Тёплый свет настольной лампы освещает её мягкие черты и ясные голубые глаза. Отражается золотом от украшенных сединой волос. Да-да, именно украшенных. Это же так красиво – платиновые пряди. Те, кто полагают, будто возраст отбирает красоту, на самом деле ничего в ней не смыслят. Они не замечают, насколько прекрасны морщины, тонко повторяющие пластику лица. Они не видят, каким совершенным, наполненным жизнью становится взгляд. И какими спокойными делаются движения, когда человек начинает чувствовать время. Они не видят, как с возрастом спадают с лиц маски. Я умею только видеть. И я смотрю, я наблюдаю. И вижу я, как время открывает человеческие души. Снимает напускное. Юность подвластна влиянию извне. Глаза юности пытливы и надменны. Они смотрят на мир с вызовом и дерзостью. Юность уверена, что может изменить мир. Но человек, который познакомился с жизнью, больше таких иллюзий не питает. Он, пусть даже неосознанно, чувствует – единственное, что имеет значение – его душа. И если у него хватает опыта и мудрости позволить душе расправить крылья, его жизнь превращается в полёт. Полёт, который может изменить не один мир. И этот полёт я вижу во взгляде, в жестах, в осанке и в улыбке. Вы замечали, что улыбка пожилых людей часто похожа на улыбку Джоконды? И разве это не есть истинная красота? Душевная красота? И что по сравнению с ней, истинной красотой, есть красота телесная? Что есть миг по сравнению с вечностью?

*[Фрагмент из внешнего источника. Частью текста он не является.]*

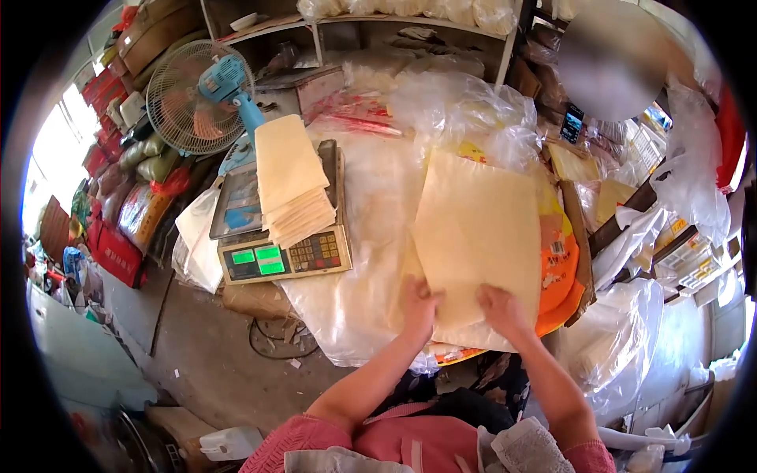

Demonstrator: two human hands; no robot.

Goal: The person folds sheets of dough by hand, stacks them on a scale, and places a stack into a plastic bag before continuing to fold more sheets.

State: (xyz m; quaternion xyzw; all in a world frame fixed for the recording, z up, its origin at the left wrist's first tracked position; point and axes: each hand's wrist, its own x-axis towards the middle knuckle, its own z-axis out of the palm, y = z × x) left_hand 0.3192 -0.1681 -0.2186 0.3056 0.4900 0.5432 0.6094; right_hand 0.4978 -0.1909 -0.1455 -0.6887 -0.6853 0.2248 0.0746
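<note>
A large pale yellow sheet lies across the right part of the work surface, with at least one similar sheet showing under its left edge. My left hand is closed on the near left edge of the sheet. With curled fingers, my right hand grips the sheet near its lower right side. To the left, a digital scale with lit green displays carries a folded stack of pale yellow sheets. The stack overhangs the scale's front and partly covers its keypad.
Clear plastic sheeting covers the table. An orange printed bag pokes out right of the sheet. A fan stands behind the scale. Filled sacks line the left wall; a cable lies on the floor.
</note>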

Руки сестры спрашивают меня, всё ли у меня в порядке? Я вновь ушла в себя. Да, чем старше становишься, тем больше возвращаешься к себе. Больше размышляешь. И в этом я нахожу своё успокоение, единение с безмолвной Вселенной.

Перевожу взгляд на сестринское лицо: сестра с беспокойством смотрит на меня. Конечно, ведь я на семь лет старше её. Наверное, она думает, что такие вот провалы – следствие плохого самочувствия. Она ошибается. Но я не буду ей об этом говорить.

Между мной и сестрой – письменный столик, на котором – лампа с зелёным абажуром, несколько газет и тюбики краски. Рисовать я начну завтра. Наверное. Мне почему-то кажется, что когда я положу последний штрих своей последней картины, наступит мой последний миг. Я не могу объяснить, откуда явилось такое странное чувство, но оно ясно мне так же, как и то, что завтра наступит новый день. Хочу я или нет, но солнце над землёй взойдёт. А моё – потухнет.

[3] Сура «Корова», аят 286. Перевод. Эльмир Рафаэль оглы Кулиев.